* WORK ITEM
Would you copy the lines below exactly and omit the images?
________
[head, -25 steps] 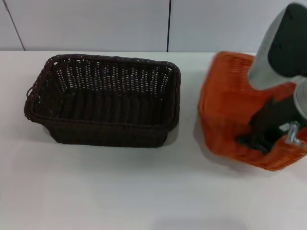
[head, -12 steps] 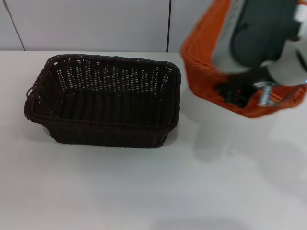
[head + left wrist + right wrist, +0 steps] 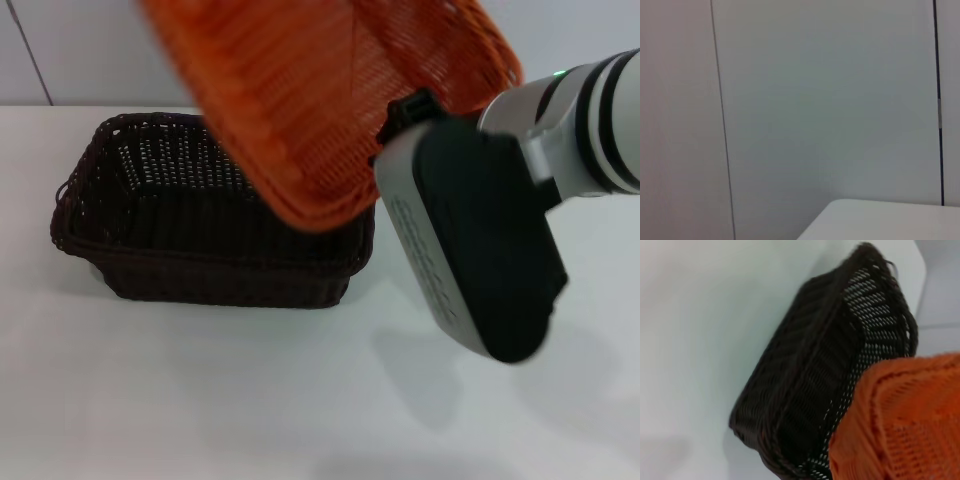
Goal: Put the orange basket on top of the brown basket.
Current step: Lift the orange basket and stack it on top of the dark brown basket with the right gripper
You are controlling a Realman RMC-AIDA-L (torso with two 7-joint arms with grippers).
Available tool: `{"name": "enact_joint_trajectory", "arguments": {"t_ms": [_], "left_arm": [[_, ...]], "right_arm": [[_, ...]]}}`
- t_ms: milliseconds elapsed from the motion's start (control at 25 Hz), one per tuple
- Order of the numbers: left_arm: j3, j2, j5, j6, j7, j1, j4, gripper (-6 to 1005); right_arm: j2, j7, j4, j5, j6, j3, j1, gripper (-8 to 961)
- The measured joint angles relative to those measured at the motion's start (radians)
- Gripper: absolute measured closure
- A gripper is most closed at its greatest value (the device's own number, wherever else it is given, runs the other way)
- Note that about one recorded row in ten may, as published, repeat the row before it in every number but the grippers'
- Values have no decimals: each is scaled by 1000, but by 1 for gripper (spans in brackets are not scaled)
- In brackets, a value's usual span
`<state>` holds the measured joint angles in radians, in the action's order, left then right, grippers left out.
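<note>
The orange basket (image 3: 330, 90) hangs tilted in the air, its underside toward the head camera, over the right part of the brown basket (image 3: 200, 250). My right gripper (image 3: 405, 110) is shut on the orange basket's rim; only a dark finger part shows there. The brown basket stands upright on the white table (image 3: 200, 400), left of centre. The right wrist view shows the brown basket (image 3: 810, 380) below and the orange basket's weave (image 3: 900, 425) close up. My left gripper is out of view; its wrist view shows only wall panels.
The right arm's grey and black forearm (image 3: 480, 250) stretches over the table's right side. A grey panelled wall (image 3: 100, 50) runs behind the table. A table corner (image 3: 890, 220) shows in the left wrist view.
The right arm has lifted the orange basket off the table at the right and swung it up and left, tipping it until it hangs over the brown basket.
</note>
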<state>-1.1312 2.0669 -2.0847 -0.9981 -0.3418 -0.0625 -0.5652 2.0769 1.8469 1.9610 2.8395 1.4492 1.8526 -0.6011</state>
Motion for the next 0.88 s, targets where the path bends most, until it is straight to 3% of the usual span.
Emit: {"name": "enact_joint_trajectory", "arguments": {"t_ms": [40,320,440,640,880], "left_arm": [[2,0,-1,1,19,-1,5,242],[8,3,0,-3,50,11,-1,241],[20,3,2,-3,51,12,-3,241],[32,5,4,2,51,7,-6,241],[35,5,4,5,51,0,-7,241]], "right_arm": [[0,-130,2,-5,-28,1,23,777],[0,-370,-53,-8,-133,14,71,768],[0,-469,-135,-1,-208,22,89,764],[0,-468,-255,2,-349,32,74,757],[-3,-448,-299,-3,-421,69,72,749]]}}
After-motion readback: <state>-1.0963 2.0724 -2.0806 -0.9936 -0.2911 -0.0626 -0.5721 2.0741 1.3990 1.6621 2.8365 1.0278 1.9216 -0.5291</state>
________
* TASK RESPONSE
[head, -25 steps] 
[head, -12 steps] 
[head + left wrist + right wrist, +0 steps] 
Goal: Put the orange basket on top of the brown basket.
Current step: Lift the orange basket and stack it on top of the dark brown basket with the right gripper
You are controlling a Realman RMC-AIDA-L (torso with two 7-joint arms with grippers).
Available tool: `{"name": "enact_joint_trajectory", "arguments": {"t_ms": [_], "left_arm": [[_, ...]], "right_arm": [[_, ...]]}}`
- t_ms: milliseconds elapsed from the motion's start (control at 25 Hz), one per tuple
- Order of the numbers: left_arm: j3, j2, j5, j6, j7, j1, j4, gripper (-6 to 1005); right_arm: j2, j7, j4, j5, j6, j3, j1, gripper (-8 to 961)
- The measured joint angles relative to those measured at the motion's start (radians)
- Gripper: absolute measured closure
- A gripper is most closed at its greatest value (the device's own number, wherever else it is given, runs the other way)
- Note that about one recorded row in ten may, as published, repeat the row before it in every number but the grippers'
- Values have no decimals: each is scaled by 1000, but by 1 for gripper (spans in brackets are not scaled)
- In brackets, a value's usual span
`<state>` holds the measured joint angles in radians, in the action's order, left then right, grippers left out.
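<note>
The orange basket (image 3: 330, 90) hangs tilted in the air, its underside toward the head camera, over the right part of the brown basket (image 3: 200, 250). My right gripper (image 3: 405, 110) is shut on the orange basket's rim; only a dark finger part shows there. The brown basket stands upright on the white table (image 3: 200, 400), left of centre. The right wrist view shows the brown basket (image 3: 810, 380) below and the orange basket's weave (image 3: 900, 425) close up. My left gripper is out of view; its wrist view shows only wall panels.
The right arm's grey and black forearm (image 3: 480, 250) stretches over the table's right side. A grey panelled wall (image 3: 100, 50) runs behind the table. A table corner (image 3: 890, 220) shows in the left wrist view.
The right arm has lifted the orange basket off the table at the right and swung it up and left, tipping it until it hangs over the brown basket.
</note>
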<state>-1.1312 2.0669 -2.0847 -0.9981 -0.3418 -0.0625 -0.5652 2.0769 1.8469 1.9610 2.8395 1.4492 1.8526 -0.6011</state>
Motion for the next 0.88 s, targets where the path bends most, until it is straight to 3% of the usual span.
Emit: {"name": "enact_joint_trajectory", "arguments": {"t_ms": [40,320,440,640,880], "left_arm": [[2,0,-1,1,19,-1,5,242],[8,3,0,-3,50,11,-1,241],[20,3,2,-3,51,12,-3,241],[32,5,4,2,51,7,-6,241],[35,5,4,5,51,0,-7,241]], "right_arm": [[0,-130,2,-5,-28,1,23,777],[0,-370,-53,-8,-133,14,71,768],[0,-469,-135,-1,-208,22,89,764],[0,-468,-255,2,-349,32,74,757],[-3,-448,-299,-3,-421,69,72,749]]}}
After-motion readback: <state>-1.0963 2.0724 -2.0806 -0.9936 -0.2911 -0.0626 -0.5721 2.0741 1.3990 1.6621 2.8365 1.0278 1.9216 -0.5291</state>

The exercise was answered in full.